WORK INSTRUCTION » Lines that contain "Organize" are to be copied from the material, every one of them.

'''

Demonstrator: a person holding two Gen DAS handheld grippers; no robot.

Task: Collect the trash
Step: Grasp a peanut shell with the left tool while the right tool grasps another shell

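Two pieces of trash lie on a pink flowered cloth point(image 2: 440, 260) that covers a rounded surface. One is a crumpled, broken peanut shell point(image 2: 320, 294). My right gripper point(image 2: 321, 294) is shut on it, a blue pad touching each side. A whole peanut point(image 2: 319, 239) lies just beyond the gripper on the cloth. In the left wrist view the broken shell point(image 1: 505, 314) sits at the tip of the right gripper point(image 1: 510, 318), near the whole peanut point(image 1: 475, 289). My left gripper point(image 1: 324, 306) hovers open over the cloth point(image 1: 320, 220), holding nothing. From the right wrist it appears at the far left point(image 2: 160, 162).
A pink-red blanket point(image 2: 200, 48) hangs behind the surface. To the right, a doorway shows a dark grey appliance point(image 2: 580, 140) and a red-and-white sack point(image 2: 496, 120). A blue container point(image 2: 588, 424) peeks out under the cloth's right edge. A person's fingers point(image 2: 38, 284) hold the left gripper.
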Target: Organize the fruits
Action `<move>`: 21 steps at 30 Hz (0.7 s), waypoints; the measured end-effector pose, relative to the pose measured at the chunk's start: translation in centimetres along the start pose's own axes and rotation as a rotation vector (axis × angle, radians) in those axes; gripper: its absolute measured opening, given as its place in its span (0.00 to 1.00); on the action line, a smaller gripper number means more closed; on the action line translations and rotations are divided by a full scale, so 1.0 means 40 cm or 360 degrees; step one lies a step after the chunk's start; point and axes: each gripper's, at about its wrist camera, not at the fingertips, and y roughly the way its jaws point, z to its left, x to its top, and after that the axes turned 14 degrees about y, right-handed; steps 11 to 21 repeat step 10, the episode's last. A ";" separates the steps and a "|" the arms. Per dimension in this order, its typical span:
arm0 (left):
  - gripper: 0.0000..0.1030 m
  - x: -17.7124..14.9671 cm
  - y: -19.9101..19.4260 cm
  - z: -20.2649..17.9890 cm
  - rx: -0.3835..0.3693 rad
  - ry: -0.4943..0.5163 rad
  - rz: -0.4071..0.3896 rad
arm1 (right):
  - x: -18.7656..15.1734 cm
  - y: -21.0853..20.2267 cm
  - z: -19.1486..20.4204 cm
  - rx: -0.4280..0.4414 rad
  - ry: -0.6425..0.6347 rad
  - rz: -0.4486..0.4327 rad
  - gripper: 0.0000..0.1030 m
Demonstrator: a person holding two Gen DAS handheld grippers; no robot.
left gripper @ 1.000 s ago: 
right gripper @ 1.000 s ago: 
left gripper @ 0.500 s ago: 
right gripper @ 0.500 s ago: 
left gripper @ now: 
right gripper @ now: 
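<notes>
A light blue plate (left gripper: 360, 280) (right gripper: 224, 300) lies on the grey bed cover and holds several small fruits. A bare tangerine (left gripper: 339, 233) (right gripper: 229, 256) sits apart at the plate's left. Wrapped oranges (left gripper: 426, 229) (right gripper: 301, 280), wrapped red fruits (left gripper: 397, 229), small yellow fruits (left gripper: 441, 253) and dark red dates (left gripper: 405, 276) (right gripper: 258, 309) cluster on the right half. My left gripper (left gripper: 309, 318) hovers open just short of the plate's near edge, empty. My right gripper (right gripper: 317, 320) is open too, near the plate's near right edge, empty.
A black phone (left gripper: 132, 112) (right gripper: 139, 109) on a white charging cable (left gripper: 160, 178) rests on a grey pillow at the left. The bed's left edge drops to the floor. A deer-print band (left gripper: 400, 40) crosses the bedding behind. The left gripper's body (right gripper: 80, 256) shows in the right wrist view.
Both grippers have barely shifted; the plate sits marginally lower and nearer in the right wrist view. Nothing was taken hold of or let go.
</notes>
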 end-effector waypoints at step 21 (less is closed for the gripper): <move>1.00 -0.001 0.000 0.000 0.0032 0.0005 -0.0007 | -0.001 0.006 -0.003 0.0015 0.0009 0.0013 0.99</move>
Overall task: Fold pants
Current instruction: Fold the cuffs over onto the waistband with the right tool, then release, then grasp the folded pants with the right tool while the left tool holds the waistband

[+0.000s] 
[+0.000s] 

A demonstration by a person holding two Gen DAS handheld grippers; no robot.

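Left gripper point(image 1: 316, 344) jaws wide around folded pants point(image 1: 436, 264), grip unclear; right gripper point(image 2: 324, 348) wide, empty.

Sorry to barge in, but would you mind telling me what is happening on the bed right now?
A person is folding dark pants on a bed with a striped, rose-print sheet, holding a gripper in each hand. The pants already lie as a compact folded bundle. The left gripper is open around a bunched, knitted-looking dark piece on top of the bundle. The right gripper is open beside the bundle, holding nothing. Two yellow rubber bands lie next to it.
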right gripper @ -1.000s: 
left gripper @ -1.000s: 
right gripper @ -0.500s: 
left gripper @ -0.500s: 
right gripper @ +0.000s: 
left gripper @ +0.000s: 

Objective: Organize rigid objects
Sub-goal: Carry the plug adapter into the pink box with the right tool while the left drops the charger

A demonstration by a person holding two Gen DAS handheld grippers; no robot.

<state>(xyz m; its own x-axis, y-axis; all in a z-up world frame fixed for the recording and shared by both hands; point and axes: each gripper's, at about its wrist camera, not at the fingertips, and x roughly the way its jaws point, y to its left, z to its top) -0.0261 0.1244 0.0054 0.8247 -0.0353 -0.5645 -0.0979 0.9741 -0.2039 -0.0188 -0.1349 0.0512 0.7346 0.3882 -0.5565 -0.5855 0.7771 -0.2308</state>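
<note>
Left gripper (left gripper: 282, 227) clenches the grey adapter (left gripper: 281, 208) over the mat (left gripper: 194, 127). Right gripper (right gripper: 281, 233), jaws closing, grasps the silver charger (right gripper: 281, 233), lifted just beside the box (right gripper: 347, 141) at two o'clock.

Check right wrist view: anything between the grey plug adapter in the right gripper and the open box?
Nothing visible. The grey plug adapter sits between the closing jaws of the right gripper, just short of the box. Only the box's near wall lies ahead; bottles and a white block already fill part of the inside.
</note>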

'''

ANSWER FOR THE TASK »
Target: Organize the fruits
Objective: Organize rigid objects

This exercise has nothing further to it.